In our latest research, “Unauthorized Coin Mining in the Browser”, Unit 42 researchers show how cybercriminals have taken an old tactic, hijacking web browsers without the users consent or knowledge (commonly called a “drive -by attack”), and adapted it to make money in the increasingly lucrative cryptocurrencies markets.

Before, drive-by attacks focused on abusing a browser’s legitimate download capabilities to download malware onto the victim’s system without their consent or knowledge. These new drive-by attacks focus on hijacking the computational resources of the victim’s computer to “mine” cryptocurrency on behalf of the attackers.

The focus of these attacks is to use the victim’s web browser to access the computational resources of their system. The attackers accomplish this through abuse of a legitimate tool by placing it on malicious or compromised websites and running it in the victim’s browser without his or her consent or knowledge when they visit the site. The tool is designed to “mine” cryptocurrencies, that is it earns credit in the cryptocurrency in exchange for computing power that is used to power the cryptocurrencies’ digital infrastructure. This tool has a legitimate use: sites can and do notify users that they’re using the site visitors’ resources in this way to support the site, typically as a substitute for ads on the site. But in this case, the attacker actually gets the credit that the victim’s computational resources earns without the visitors’ consent or knowledge making it a malicious attack.

Put simply, the net result is that the victim’s computer slows down (sometimes significantly) while on the malicious or compromised website. And while the computer is impacted like this, the attacker is earning money. The attacker steals the victims computing resources and translates it into a cryptocurrency like Bitcoin.

This new kind of attack tells us that at least some cybercriminals are starting to view theft of victim’s computing power to translate into cryptocurrencies as a better business proposition than the traditional practice of loading malware on the victim’s system through drive-by downloads.

And our research shows that this isn’t an isolated event. Our researchers analyzed over 1,000 of sites and what they found was very telling.

  1. According to Alexa, 5 of these sites ranked in the top 2K of sites, 29 sites in top 10K and 155 sites in top 1 million.
  2. While many of these sites can be dated back to 2013, we saw steady level to the number of sites until October 2017:  then we saw 502 (63%) of these domains spring up suddenly.
  3. We found these malicious and compromised sites resolved to 47 different counties with the majority being in the United States.
  4. The greatest number of victims we could identify come from the Eastern United States with the Western United States in second. Europe and Asia Pacific came in third and fourth respectively.
  5. In terms of the domains where we found these malicious and compromised sites, .download and .bid domains accounted for the majority, comprising more than 35% of these sites. .com and .review tied for 3rd with 13% of the sites each.

The good news is that these attacks are more like denial of service attacks: they don’t do lasting harm to your system and they end when you leave the site.

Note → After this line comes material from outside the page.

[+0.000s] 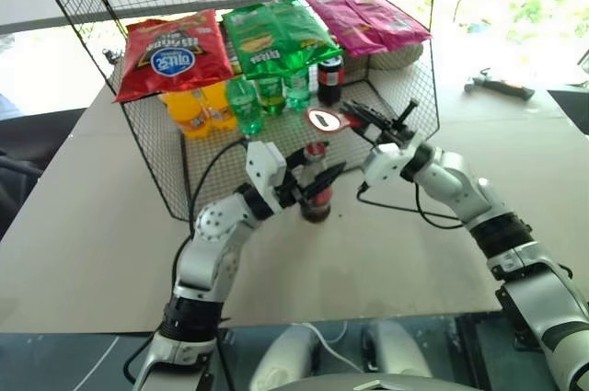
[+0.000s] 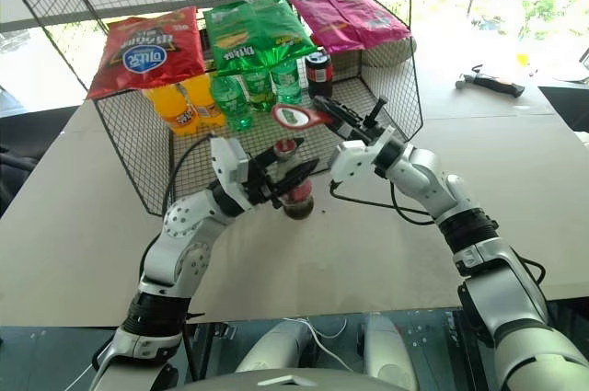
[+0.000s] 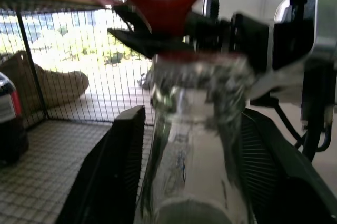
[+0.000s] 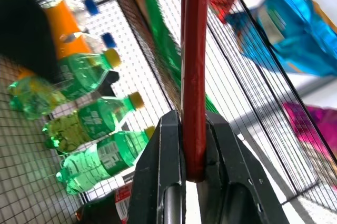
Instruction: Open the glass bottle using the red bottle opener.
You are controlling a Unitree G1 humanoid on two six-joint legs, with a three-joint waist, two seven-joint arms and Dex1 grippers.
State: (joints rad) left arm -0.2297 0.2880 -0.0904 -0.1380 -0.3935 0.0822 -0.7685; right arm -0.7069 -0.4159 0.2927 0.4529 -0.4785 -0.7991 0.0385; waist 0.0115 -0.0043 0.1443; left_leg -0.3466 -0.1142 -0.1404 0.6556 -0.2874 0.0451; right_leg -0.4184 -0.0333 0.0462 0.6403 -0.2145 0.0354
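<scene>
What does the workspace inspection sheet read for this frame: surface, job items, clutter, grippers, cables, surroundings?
Surface: beige table, flat.
Job's things: glass bottle upright in front of the wire rack, red cap on; red bottle opener raised above and behind the cap.
Clutter: wire rack with green bottles, orange bottles, chip bags on top.
Grippers: left gripper open, fingers either side of the bottle neck; right gripper shut on the opener's handle.
Cables: black cable on the table beside the right arm.
Surroundings: dark tool on the far right of the table.

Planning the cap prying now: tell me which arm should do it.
Right. Its end effector grips the flat red bottle opener above the small glass cola bottle; the left end effector flanks that bottle.
</scene>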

The bad news is that these are harder to defend against than typical drive-by download attacks. Where drive-by download attacks usually exploit unpatched vulnerabilities, the root of these attacks is that they abuse otherwise legitimate functionality: you can’t prevent them by being fully patched.

Security products that take a comprehensive, layered approach can help prevent these attacks. And if you think your system is being affected by one of these attacks, you can, in most cases, end the attack by either leaving the site or closing the browser.

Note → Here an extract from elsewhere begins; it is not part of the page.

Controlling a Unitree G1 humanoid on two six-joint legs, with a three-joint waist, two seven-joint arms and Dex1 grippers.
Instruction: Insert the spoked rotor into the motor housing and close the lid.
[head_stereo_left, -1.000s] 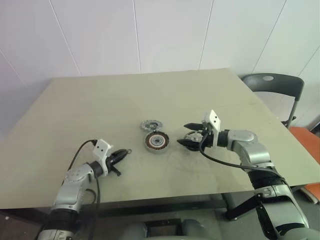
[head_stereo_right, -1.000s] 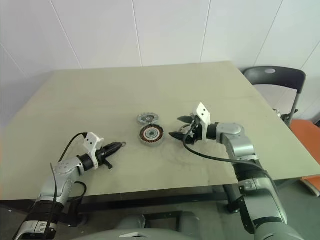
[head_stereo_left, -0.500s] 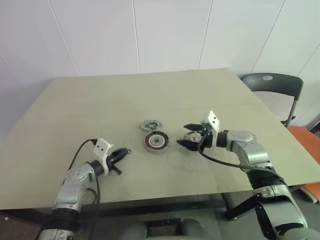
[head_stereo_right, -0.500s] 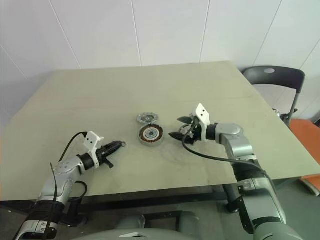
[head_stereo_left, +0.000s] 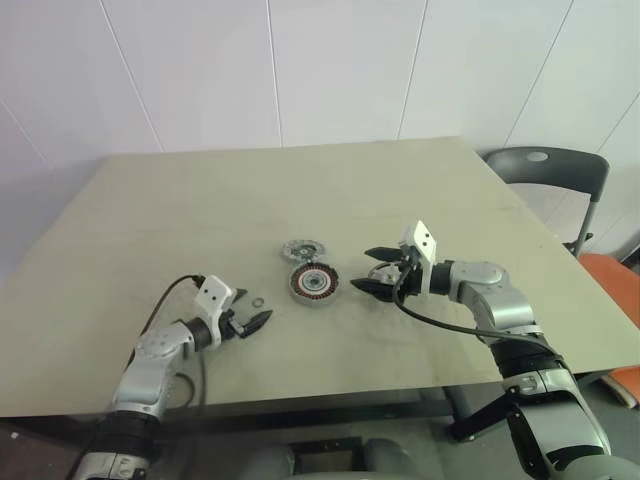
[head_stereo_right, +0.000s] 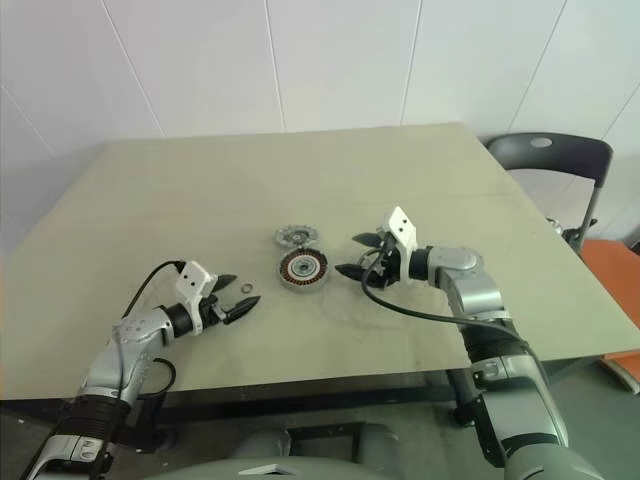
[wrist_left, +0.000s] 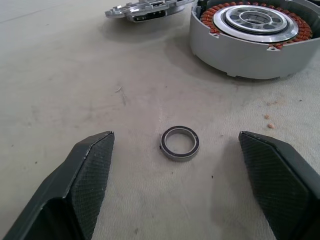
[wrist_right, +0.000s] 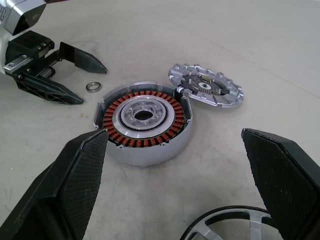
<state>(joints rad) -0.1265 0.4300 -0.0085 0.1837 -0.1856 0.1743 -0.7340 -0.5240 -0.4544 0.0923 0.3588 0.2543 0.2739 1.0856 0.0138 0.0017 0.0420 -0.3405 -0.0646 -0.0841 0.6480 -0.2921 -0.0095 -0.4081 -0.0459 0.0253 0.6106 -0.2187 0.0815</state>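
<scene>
Both claws stand spread, our left claw (wrist_left: 177, 187) flanking a small dark ring (wrist_left: 180, 143) on the table (head_stereo_left: 180, 220), our right claw (wrist_right: 172, 200) facing the motor housing (wrist_right: 145, 122), lid (wrist_right: 206, 91) at its twelve o'clock, spoked rotor (wrist_right: 230, 227) beneath the right claw.

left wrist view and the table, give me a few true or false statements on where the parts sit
1. A small dark-rimmed metal ring lies flat on the table between the left tool's fingers. True.
2. The left tool is shut on that ring. False: its fingers stand wide apart, clear of the ring.
3. The round silver motor housing with copper-brown windings has its top uncovered. True.
4. The flat pale grey slotted lid sits on the housing. False: it lies on the table beside it.
5. The right tool holds the dark spoked rotor. False: its fingers are open, and the rotor lies below them.
</scene>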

Most of all, this latest development shows how a changing economic landscape in turn changes the cybercrime landscape. Loading malware through drive-by downloads is so 2012: in 2017 it’s about drive-by mining attacks to earn cryptocurrencies.

[Palo Alto Networks Research Center]

Shining a Light on Shadow IT

Cisco:  15 to 25 times the number of known cloud services are purchased by employees without IT involvement.

These are just two examples of the quiet, but pervasive, existence of shadow IT in enterprises today. Although the name “shadow IT” sounds like something that might appear in an espionage novel, it is very real and very alarming, as we discovered in gathering material to write ISACA’s new white paper, Shadow IT Primer. We interviewed business and technology professionals whose responsibilities include IT operations, audit and security, and who deal with shadow IT on a regular basis. Their insights and real-world examples give the ISACA publication a perspective that is not reflected in other articles on the topic.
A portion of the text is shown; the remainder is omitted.